Maybe not bugging out is the best thing for my family.
Maybe fortifying my rental (or at least having the ability to fortify) is a better and cheaper alternative
Maybe building a bunker in the basement isn't all that bad an idea
Maybe actually setting up those damn grow tables I have down there would be a nice start
Maybe not making my family think I am bat shit crazy is a good thing.
When I get in these moods all I want to do is crawl in a hole.
Oh and I came across this today...
Whatever. It's that guys belief set.
My problem with the whole scenario is this... It is too freaking easy. Not the survival thing, the whole polar shift theory. When I was a cab driver I would put Coast to Coast on, not because I liked listening to it, but because between Art Bell and the drunks in the backseat, who needed cable?

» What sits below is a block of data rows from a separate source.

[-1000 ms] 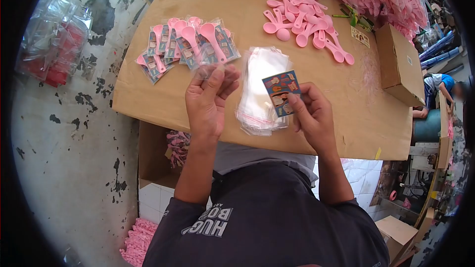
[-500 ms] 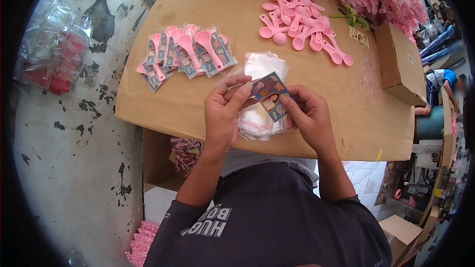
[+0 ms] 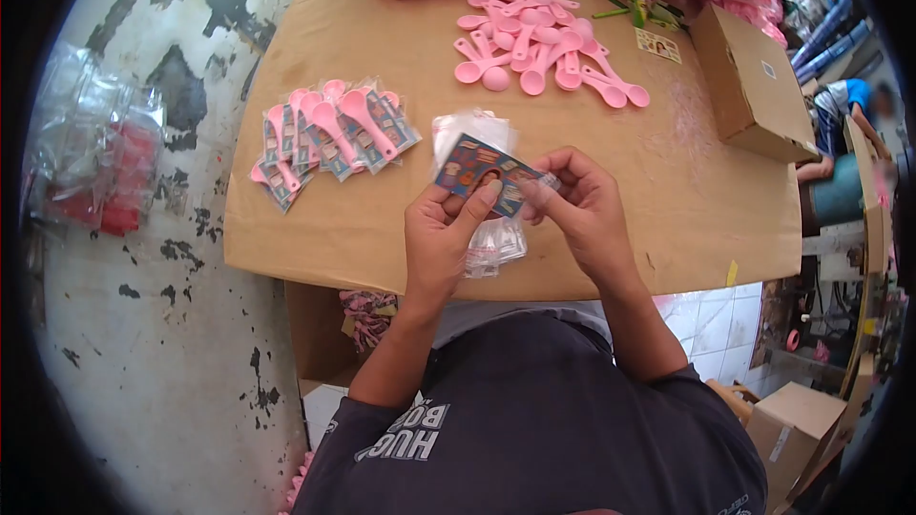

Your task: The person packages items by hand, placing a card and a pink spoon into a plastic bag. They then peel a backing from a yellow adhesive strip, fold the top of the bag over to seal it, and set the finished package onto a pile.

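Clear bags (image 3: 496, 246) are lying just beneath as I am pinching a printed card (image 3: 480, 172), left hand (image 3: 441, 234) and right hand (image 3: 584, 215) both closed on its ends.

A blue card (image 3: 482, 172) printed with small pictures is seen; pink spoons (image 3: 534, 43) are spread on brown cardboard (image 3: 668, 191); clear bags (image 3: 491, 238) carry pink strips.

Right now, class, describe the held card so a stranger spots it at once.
On the cardboard table, near its front edge, the left hand and right hand pinch one card. Blue with printed pictures, it alone is lifted; the nearby spoon packs lie flat.
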`<control>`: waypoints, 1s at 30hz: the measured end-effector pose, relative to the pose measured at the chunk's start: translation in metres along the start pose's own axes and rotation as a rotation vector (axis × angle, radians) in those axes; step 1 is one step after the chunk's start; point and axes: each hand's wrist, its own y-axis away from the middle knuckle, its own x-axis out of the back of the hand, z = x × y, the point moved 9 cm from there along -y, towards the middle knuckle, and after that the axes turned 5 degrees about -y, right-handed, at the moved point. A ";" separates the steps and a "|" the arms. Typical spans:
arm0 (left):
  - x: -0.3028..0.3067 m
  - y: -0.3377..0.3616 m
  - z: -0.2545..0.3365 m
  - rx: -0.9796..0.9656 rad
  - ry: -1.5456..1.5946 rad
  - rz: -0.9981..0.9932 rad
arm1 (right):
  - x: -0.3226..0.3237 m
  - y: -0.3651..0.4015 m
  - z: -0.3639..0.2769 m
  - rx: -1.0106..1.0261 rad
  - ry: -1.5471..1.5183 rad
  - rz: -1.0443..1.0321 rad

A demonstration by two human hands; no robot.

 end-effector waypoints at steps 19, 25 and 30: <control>-0.012 0.002 0.033 -0.203 0.539 -0.160 | -0.032 0.019 0.017 -0.088 0.020 0.044; -0.014 0.008 0.034 -0.210 0.618 -0.167 | -0.038 0.022 0.027 -0.051 -0.018 0.022; -0.016 0.007 0.035 -0.235 0.602 -0.228 | -0.038 0.016 0.034 -0.035 0.051 -0.006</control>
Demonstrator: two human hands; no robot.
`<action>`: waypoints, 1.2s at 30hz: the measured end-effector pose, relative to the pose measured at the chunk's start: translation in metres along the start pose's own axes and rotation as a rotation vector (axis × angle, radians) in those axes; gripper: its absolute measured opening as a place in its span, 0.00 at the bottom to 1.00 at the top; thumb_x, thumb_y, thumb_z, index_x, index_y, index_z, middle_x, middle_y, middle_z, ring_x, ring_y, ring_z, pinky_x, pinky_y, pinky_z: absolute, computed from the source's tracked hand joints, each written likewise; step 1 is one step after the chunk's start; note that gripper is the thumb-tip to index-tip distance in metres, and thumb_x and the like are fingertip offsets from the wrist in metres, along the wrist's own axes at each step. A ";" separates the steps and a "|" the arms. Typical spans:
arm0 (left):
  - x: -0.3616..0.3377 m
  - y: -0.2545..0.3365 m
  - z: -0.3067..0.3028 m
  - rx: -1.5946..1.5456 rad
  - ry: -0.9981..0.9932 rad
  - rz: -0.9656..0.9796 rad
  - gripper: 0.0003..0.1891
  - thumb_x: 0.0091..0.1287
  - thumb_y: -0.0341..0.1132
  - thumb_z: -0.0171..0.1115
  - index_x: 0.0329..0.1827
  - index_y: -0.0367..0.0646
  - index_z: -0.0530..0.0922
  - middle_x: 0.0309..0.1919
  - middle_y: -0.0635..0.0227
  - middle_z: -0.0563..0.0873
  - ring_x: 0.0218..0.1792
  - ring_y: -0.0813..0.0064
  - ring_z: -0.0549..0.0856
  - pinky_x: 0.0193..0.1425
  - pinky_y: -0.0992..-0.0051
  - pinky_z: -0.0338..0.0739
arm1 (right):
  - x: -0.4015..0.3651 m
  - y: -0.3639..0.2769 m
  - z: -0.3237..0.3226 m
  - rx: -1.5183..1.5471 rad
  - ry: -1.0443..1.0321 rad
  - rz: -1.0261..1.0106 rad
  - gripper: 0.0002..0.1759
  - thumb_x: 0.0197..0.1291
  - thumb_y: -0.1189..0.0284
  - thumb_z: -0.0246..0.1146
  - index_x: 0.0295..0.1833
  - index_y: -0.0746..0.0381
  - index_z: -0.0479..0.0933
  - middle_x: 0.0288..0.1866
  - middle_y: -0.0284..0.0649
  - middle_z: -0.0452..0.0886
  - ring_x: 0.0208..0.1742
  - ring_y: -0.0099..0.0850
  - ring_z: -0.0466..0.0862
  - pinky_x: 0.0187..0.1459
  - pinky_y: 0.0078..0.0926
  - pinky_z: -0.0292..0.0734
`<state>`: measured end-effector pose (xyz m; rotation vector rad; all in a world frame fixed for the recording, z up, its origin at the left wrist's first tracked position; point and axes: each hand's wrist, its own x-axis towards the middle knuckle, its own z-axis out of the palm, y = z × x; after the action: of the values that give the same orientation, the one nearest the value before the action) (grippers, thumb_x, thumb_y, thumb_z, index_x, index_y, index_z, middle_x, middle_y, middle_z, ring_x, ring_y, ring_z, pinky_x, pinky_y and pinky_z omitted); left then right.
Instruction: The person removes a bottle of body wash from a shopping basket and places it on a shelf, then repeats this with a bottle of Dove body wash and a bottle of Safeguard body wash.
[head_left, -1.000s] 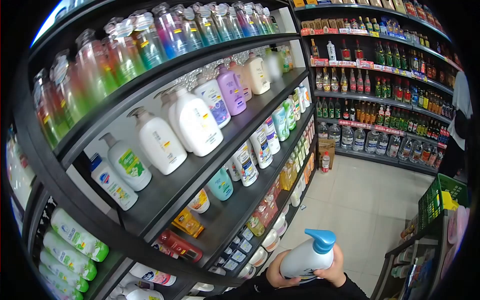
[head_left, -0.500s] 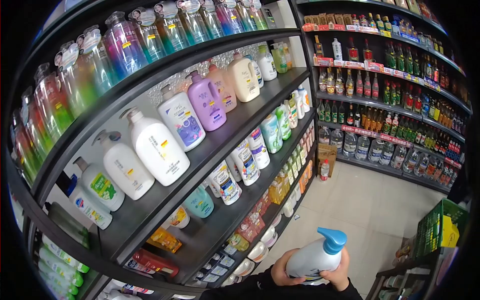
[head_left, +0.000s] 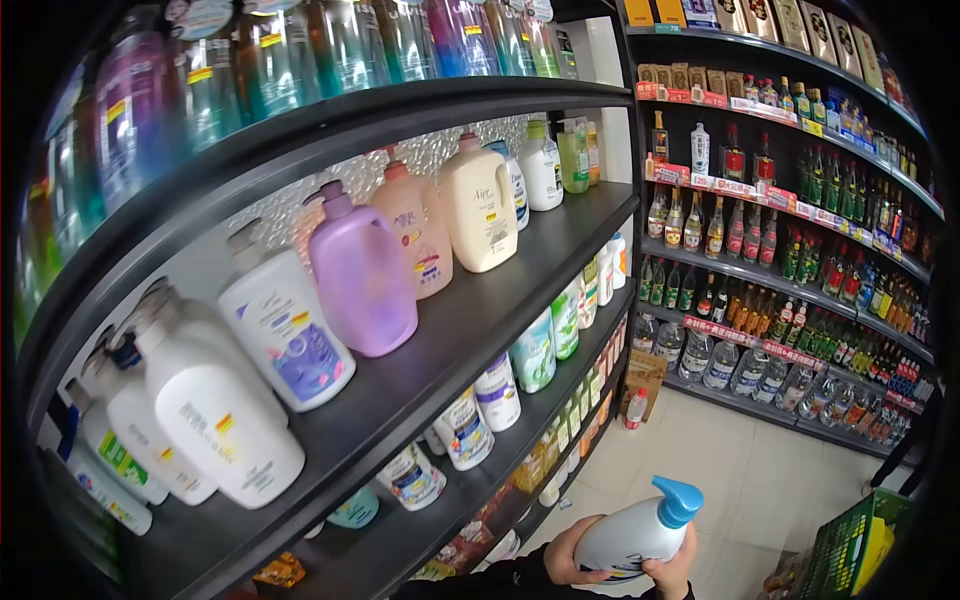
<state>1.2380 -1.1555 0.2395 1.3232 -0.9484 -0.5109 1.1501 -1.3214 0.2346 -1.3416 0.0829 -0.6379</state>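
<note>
At left, a dark shelf (head_left: 480,302) carries pump bottles (head_left: 345,275). Lower right of centre, over floor tiles (head_left: 675,450), the left hand (head_left: 570,553) grips a tilted white bottle (head_left: 628,538), its long axis rising rightward to a blue pump (head_left: 678,503), spout pointing up-left. The right hand (head_left: 674,570) clasps its other side. Far right: a green basket (head_left: 838,545).

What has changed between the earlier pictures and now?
The view has moved forward along the shelves: the purple bottle appears larger, further left and lower. The green basket sits lower in view. Nothing was taken or let go: the left hand and right hand still hold the blue-topped bottle.
</note>
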 end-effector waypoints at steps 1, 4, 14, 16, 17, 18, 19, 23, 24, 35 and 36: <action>0.010 -0.001 -0.010 -0.001 0.001 -0.004 0.41 0.45 0.36 0.71 0.60 0.31 0.58 0.51 0.57 0.71 0.53 0.69 0.72 0.57 0.69 0.64 | 0.012 0.004 0.004 0.001 0.000 0.004 0.52 0.29 0.47 0.75 0.55 0.69 0.61 0.45 0.40 0.73 0.45 0.30 0.76 0.46 0.28 0.72; 0.040 -0.004 -0.039 0.040 -0.008 0.096 0.39 0.47 0.33 0.69 0.60 0.32 0.58 0.50 0.57 0.72 0.53 0.69 0.72 0.56 0.71 0.65 | 0.047 0.013 0.019 0.026 0.016 -0.026 0.52 0.29 0.47 0.74 0.56 0.69 0.61 0.46 0.41 0.72 0.46 0.30 0.76 0.46 0.28 0.72; 0.089 -0.015 -0.093 0.019 0.022 0.005 0.38 0.45 0.34 0.70 0.58 0.31 0.60 0.48 0.56 0.73 0.50 0.69 0.74 0.54 0.72 0.66 | 0.143 0.012 0.050 0.092 -0.167 -0.041 0.50 0.30 0.49 0.75 0.55 0.70 0.63 0.48 0.42 0.73 0.48 0.31 0.75 0.50 0.29 0.69; 0.098 -0.026 -0.101 -0.035 0.074 0.091 0.39 0.43 0.34 0.71 0.58 0.31 0.61 0.48 0.56 0.74 0.50 0.68 0.74 0.54 0.71 0.66 | 0.163 0.018 0.053 0.156 -0.250 -0.028 0.50 0.29 0.51 0.76 0.55 0.70 0.64 0.48 0.42 0.73 0.48 0.32 0.75 0.50 0.30 0.69; 0.102 -0.030 -0.106 -0.029 0.088 0.086 0.39 0.43 0.34 0.71 0.58 0.31 0.61 0.48 0.56 0.74 0.50 0.68 0.74 0.54 0.71 0.66 | 0.173 0.022 0.053 0.164 -0.261 -0.021 0.50 0.29 0.51 0.76 0.55 0.70 0.64 0.48 0.42 0.73 0.48 0.32 0.75 0.50 0.30 0.69; 0.108 -0.033 -0.112 0.002 0.078 0.080 0.39 0.42 0.34 0.71 0.58 0.31 0.61 0.48 0.56 0.74 0.50 0.68 0.74 0.54 0.70 0.66 | 0.184 0.027 0.053 0.163 -0.308 -0.029 0.50 0.28 0.52 0.77 0.55 0.70 0.64 0.47 0.42 0.73 0.48 0.32 0.75 0.50 0.30 0.69; 0.114 -0.034 -0.116 0.031 0.068 0.075 0.40 0.41 0.33 0.72 0.58 0.31 0.61 0.48 0.56 0.74 0.50 0.68 0.75 0.54 0.70 0.66 | 0.195 0.031 0.051 0.160 -0.357 -0.038 0.50 0.27 0.53 0.77 0.55 0.69 0.64 0.47 0.42 0.74 0.48 0.32 0.76 0.50 0.30 0.69; 0.148 -0.032 -0.126 0.114 0.168 0.042 0.39 0.41 0.33 0.72 0.57 0.31 0.62 0.49 0.56 0.74 0.50 0.67 0.75 0.54 0.69 0.66 | 0.251 0.050 0.041 0.177 -0.557 -0.087 0.48 0.28 0.56 0.77 0.55 0.69 0.64 0.49 0.44 0.72 0.49 0.33 0.75 0.51 0.31 0.69; 0.158 -0.039 -0.128 0.112 0.190 0.073 0.40 0.41 0.33 0.72 0.58 0.31 0.61 0.49 0.56 0.74 0.50 0.67 0.75 0.55 0.69 0.66 | 0.265 0.053 0.039 0.221 -0.579 -0.081 0.47 0.29 0.58 0.77 0.55 0.69 0.64 0.50 0.44 0.72 0.49 0.33 0.75 0.52 0.31 0.68; 0.301 -0.040 -0.130 0.259 0.500 0.198 0.42 0.44 0.34 0.72 0.60 0.33 0.57 0.52 0.55 0.72 0.54 0.67 0.73 0.58 0.67 0.65 | 0.446 0.035 0.012 0.201 -0.813 -0.033 0.45 0.31 0.64 0.76 0.57 0.69 0.63 0.49 0.43 0.72 0.51 0.31 0.73 0.52 0.28 0.67; 0.310 -0.041 -0.127 0.234 0.569 0.230 0.44 0.44 0.36 0.73 0.60 0.33 0.55 0.52 0.55 0.71 0.55 0.66 0.72 0.59 0.66 0.64 | 0.460 0.031 0.013 0.229 -0.861 -0.043 0.45 0.31 0.64 0.76 0.57 0.69 0.63 0.50 0.43 0.72 0.52 0.31 0.73 0.53 0.28 0.66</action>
<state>1.5191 -1.3345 0.2934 1.4364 -0.6787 0.1609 1.5485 -1.5249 0.3474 -1.2963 -0.6958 -0.0592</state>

Perhaps I am ignorant, or not in touch with my primordial self, but the whole idea is too Sci-fi channel for me. I am a realist. WTSHTF if I am not dead from insert scenario x my main mission is the defense of my family; and unless my fellow man is going to help me with that mission, they will be considered enemy combatants and dealt with swiftly.
This is no joke and this is no time for life in fantasy land. Instead of trying to get somewhere else, build the better bunker, or became a warehouse of canned goods, we all need to stay put, devise a common sense plan and figure out HOW when times of bad do come we are going to stay connected enough to not turn into some sort of lesser animal. Humanity deserves more than that.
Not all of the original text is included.